Directions
Nothing in the data should change when you return it, but leave the pictures out.

*** Opening Data below ***

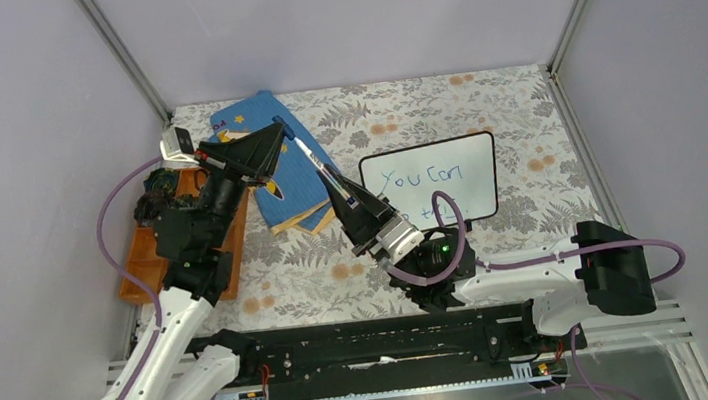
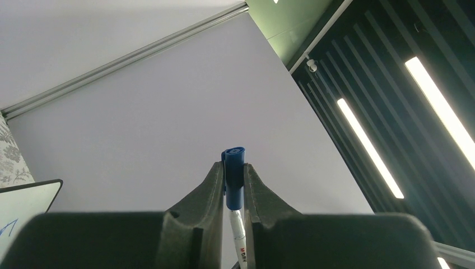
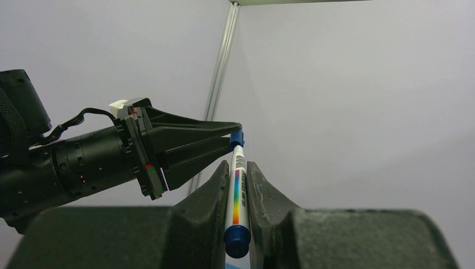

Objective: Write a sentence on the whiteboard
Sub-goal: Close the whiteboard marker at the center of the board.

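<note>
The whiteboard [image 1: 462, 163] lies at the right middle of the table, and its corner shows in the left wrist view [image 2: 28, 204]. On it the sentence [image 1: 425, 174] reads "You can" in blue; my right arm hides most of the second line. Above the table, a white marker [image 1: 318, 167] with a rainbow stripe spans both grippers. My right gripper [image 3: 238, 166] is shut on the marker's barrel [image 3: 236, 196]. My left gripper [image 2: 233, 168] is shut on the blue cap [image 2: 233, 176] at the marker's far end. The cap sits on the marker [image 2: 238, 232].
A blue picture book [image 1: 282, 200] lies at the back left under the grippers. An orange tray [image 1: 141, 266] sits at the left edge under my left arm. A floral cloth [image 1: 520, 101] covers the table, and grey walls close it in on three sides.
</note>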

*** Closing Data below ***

Your response
Objective: Write a sentence on the whiteboard
Sub-goal: Close the whiteboard marker at the center of the board.

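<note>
The whiteboard [image 1: 462, 163] lies at the right middle of the table, and its corner shows in the left wrist view [image 2: 28, 204]. On it the sentence [image 1: 425, 174] reads "You can" in blue; my right arm hides most of the second line. Above the table, a white marker [image 1: 318, 167] with a rainbow stripe spans both grippers. My right gripper [image 3: 238, 166] is shut on the marker's barrel [image 3: 236, 196]. My left gripper [image 2: 233, 168] is shut on the blue cap [image 2: 233, 176] at the marker's far end. The cap sits on the marker [image 2: 238, 232].
A blue picture book [image 1: 282, 200] lies at the back left under the grippers. An orange tray [image 1: 141, 266] sits at the left edge under my left arm. A floral cloth [image 1: 520, 101] covers the table, and grey walls close it in on three sides.
</note>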

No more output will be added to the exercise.